#### Extracted records:
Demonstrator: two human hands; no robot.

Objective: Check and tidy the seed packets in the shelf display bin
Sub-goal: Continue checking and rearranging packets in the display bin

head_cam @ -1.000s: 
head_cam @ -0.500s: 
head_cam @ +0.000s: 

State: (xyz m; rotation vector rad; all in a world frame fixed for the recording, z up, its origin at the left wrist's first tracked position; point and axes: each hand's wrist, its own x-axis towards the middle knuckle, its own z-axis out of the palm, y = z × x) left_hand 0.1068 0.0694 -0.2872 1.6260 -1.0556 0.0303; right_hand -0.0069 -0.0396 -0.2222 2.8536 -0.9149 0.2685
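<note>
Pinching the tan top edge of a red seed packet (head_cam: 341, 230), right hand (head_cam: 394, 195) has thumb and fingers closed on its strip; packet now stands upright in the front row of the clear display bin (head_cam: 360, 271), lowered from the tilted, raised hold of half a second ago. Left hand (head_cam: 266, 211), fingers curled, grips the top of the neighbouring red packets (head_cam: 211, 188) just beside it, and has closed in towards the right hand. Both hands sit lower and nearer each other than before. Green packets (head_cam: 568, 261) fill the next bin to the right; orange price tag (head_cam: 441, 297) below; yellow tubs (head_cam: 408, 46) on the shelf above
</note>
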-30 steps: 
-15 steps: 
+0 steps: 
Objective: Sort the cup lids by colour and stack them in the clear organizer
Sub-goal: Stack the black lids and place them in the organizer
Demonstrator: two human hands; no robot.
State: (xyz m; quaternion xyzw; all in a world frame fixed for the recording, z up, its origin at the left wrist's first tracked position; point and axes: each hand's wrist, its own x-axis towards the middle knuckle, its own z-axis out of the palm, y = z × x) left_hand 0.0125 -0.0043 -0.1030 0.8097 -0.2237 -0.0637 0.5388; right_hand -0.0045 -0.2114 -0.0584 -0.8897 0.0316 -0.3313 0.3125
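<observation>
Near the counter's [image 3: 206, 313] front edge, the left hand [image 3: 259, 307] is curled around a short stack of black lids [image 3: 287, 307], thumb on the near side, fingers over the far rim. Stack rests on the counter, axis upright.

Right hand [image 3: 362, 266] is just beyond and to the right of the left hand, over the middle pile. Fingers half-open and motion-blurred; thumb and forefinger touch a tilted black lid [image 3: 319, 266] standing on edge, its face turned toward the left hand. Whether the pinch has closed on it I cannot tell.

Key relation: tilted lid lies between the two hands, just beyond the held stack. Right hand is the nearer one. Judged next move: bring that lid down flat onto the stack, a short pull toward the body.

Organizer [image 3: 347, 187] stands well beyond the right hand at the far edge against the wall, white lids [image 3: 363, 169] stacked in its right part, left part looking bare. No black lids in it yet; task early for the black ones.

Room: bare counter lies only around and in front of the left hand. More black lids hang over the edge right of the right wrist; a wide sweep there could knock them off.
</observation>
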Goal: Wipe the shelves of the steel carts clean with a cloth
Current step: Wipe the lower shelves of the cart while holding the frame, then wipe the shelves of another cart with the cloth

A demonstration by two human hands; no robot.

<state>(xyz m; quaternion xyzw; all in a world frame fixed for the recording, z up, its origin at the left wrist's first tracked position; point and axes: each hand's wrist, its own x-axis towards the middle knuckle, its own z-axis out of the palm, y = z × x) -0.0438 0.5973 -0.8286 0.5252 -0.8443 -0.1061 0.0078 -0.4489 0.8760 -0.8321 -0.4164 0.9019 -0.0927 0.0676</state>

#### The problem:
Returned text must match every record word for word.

#### Response box:
Demonstrator: two human hands; no robot.

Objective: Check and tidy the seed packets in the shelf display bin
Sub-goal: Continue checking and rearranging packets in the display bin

head_cam @ -1.000s: 
head_cam @ -0.500s: 
head_cam @ +0.000s: 

State: (xyz m; rotation vector rad; all in a world frame fixed for the recording, z up, its origin at the left wrist's first tracked position; point and axes: each hand's wrist, its own x-axis towards the middle knuckle, its own z-axis out of the palm, y = z × x) left_hand 0.1068 0.0694 -0.2872 1.6260 -1.0556 0.0303; right_hand -0.0069 -0.0396 -0.2222 2.8536 -0.9149 0.2685
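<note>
Pinching the tan top edge of a red seed packet (head_cam: 341, 230), right hand (head_cam: 394, 195) has thumb and fingers closed on its strip; packet now stands upright in the front row of the clear display bin (head_cam: 360, 271), lowered from the tilted, raised hold of half a second ago. Left hand (head_cam: 266, 211), fingers curled, grips the top of the neighbouring red packets (head_cam: 211, 188) just beside it, and has closed in towards the right hand. Both hands sit lower and nearer each other than before. Green packets (head_cam: 568, 261) fill the next bin to the right; orange price tag (head_cam: 441, 297) below; yellow tubs (head_cam: 408, 46) on the shelf above
</note>
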-30 steps: 
-15 steps: 
+0 steps: 
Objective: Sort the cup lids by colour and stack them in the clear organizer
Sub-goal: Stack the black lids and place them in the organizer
Demonstrator: two human hands; no robot.
State: (xyz m; quaternion xyzw; all in a world frame fixed for the recording, z up, its origin at the left wrist's first tracked position; point and axes: each hand's wrist, its own x-axis towards the middle knuckle, its own z-axis out of the palm, y = z × x) left_hand 0.0125 -0.0043 -0.1030 0.8097 -0.2237 -0.0637 0.5388; right_hand -0.0045 -0.2114 -0.0584 -0.8897 0.0316 -0.3313 0.3125
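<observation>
Near the counter's [image 3: 206, 313] front edge, the left hand [image 3: 259, 307] is curled around a short stack of black lids [image 3: 287, 307], thumb on the near side, fingers over the far rim. Stack rests on the counter, axis upright.

Right hand [image 3: 362, 266] is just beyond and to the right of the left hand, over the middle pile. Fingers half-open and motion-blurred; thumb and forefinger touch a tilted black lid [image 3: 319, 266] standing on edge, its face turned toward the left hand. Whether the pinch has closed on it I cannot tell.

Key relation: tilted lid lies between the two hands, just beyond the held stack. Right hand is the nearer one. Judged next move: bring that lid down flat onto the stack, a short pull toward the body.

Organizer [image 3: 347, 187] stands well beyond the right hand at the far edge against the wall, white lids [image 3: 363, 169] stacked in its right part, left part looking bare. No black lids in it yet; task early for the black ones.

Room: bare counter lies only around and in front of the left hand. More black lids hang over the edge right of the right wrist; a wide sweep there could knock them off.
</observation>
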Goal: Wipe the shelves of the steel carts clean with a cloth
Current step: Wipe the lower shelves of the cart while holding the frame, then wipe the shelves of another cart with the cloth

A demonstration by two human hands; no robot.

<state>(xyz m; quaternion xyzw; all in a world frame fixed for the recording, z up, its origin at the left wrist's first tracked position; point and axes: each hand's wrist, its own x-axis towards the middle knuckle, its own z-axis out of the palm, y = z × x) -0.0438 0.5973 -0.8286 0.5252 -0.8443 -0.1061 0.0078 -0.4489 0.8760 -0.8321 -0.4164 0.9019 -0.0927 0.0676</state>

This answer has now been given in full.